Lecture 10 – 60s and Above - PDF

Summary

This document is an excerpt from a lecture on skin conditions common in older individuals, including conditions such as cherry angiomas, seborrheic keratosis, and basal cell carcinoma. It discusses symptoms, causes, and treatment options for these conditions.

Full Transcript

Lecture 10 – 60s and Above

Cherry Angioma

Essentially all individuals over age 60 have cherry angiomas. These lesions may start to appear
as early as the 20s. They affect all races, but are more noticeable in lightly pigmented patients.

Cherry angiomas are small, bright red papules (Figure 10.1). Early lesions may be flat. Large
lesions may reach 5 mm in diameter. Lesions are partially compressible. If traumatized, they
often bleed significantly, but the bleeding is typically easy to stop.

Cherry angiomas are small proliferations of superficial blood vessels. They are occasionally
hormone responsive, showing increased growth in high estrogen states (pregnancy, OCP use).

Cherry angiomas do not require treatment, but can be electrocauterized if desired.

Seborrheic Keratosis (SK)

SKs are extremely common lesions. They typically start to develop after age 30. A given
patient may have anywhere from one SK to hundreds. Having many SKs is a familial trait.

SKs are waxy, “verrucous” brown-to-black plaques and papules (Figure 10.2) (Figure 10.3). The
surface is often slightly scaly. They can typically be easily removed with the fingernail, but will
recur. They range is size from 1-2 mm up to 5-6 cm in diameter. They are most common on the
trunk, proximal extremities, and face. A given patient may have hundreds of SKs (Figure 10.4).

Flat SKs can very closely mimic moles. Clues such as slight scaling or waxiness can be helpful,
but sometimes a biopsy is necessary to determine if a given lesion is an atypical nevus or an SK.

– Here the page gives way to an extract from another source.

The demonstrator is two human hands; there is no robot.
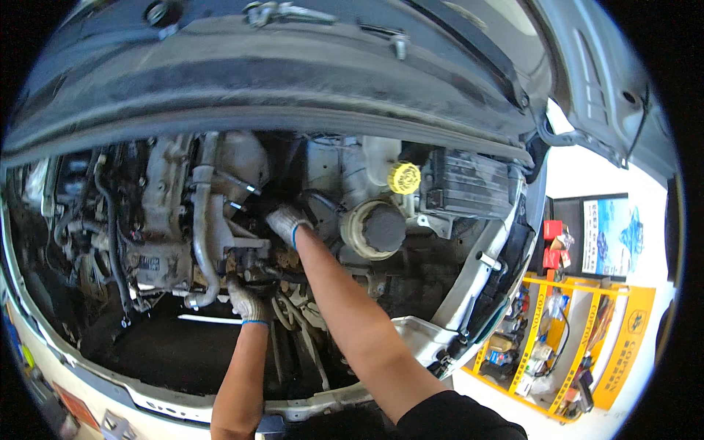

SKs are completely benign and do not require treatment. They occasionally become irritated and
can be quite itchy in this setting. If the patient desires treatment, they can be treated with liquid
nitrogen or they can be scraped off and the base treated with electrocautery.

Chondrodermatitis Nodularis Helicis (CNH)

CNH is fairly common in older individuals. It is rare prior to age 50.

CNH presents as a tender papule on the helix of the ear. The center of the papule is often
hyperkeratotic (Figure 10.5). The papule is usually skin colored, but can be red. CNH usually
occurs on the ear on the side that the patient sleeps on.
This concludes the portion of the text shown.